Required action:
Bring together every line in the data that includes "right".

** Data below follows **

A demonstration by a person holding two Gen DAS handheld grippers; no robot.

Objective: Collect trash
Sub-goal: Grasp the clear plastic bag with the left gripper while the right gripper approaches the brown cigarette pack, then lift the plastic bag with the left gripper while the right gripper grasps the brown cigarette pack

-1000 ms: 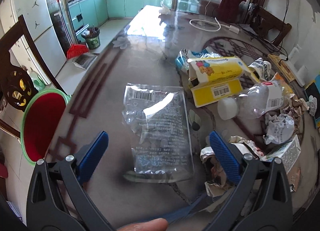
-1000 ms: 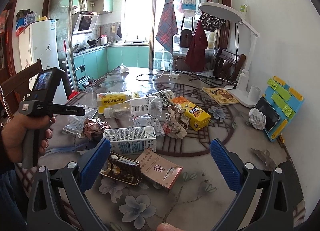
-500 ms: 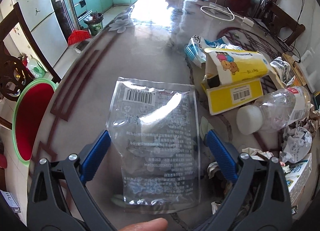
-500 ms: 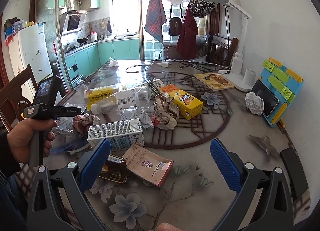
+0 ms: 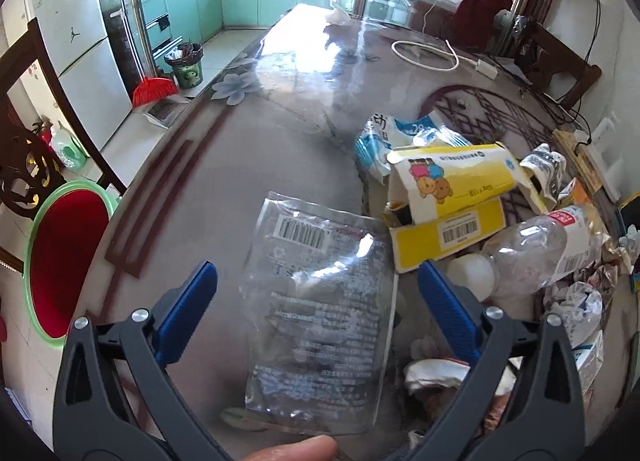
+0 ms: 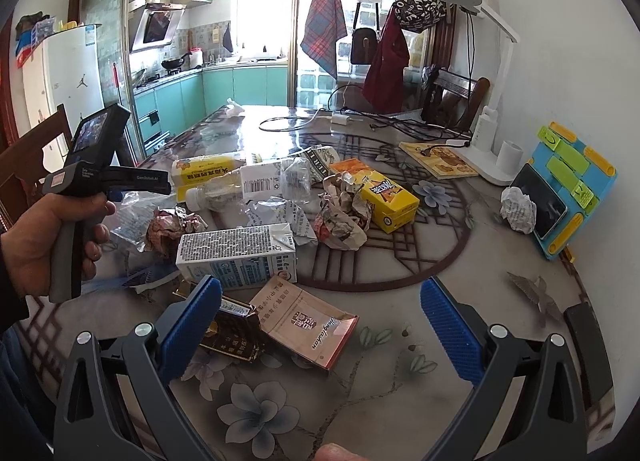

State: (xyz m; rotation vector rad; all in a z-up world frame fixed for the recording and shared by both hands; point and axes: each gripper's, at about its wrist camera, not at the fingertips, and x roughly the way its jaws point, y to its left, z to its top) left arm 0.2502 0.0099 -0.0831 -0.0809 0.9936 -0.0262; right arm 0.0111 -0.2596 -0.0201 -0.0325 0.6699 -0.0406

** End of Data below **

Exercise solution:
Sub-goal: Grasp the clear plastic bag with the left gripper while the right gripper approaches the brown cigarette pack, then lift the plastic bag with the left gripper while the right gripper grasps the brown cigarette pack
State: (xyz m; rotation vector rad; all in a z-up world frame fixed for the recording and shared by both hands; point and axes: each gripper's, at about its wrist camera, not at the fingertips, and x roughly the way its jaws point, y to its left, z to its top) left arm 0.2502 0.0099 -0.0831 -0.0809 0.9936 -0.0262; right arm 0.0111 -0.2596 -0.0201 -0.0325 0.6699 -0.0406

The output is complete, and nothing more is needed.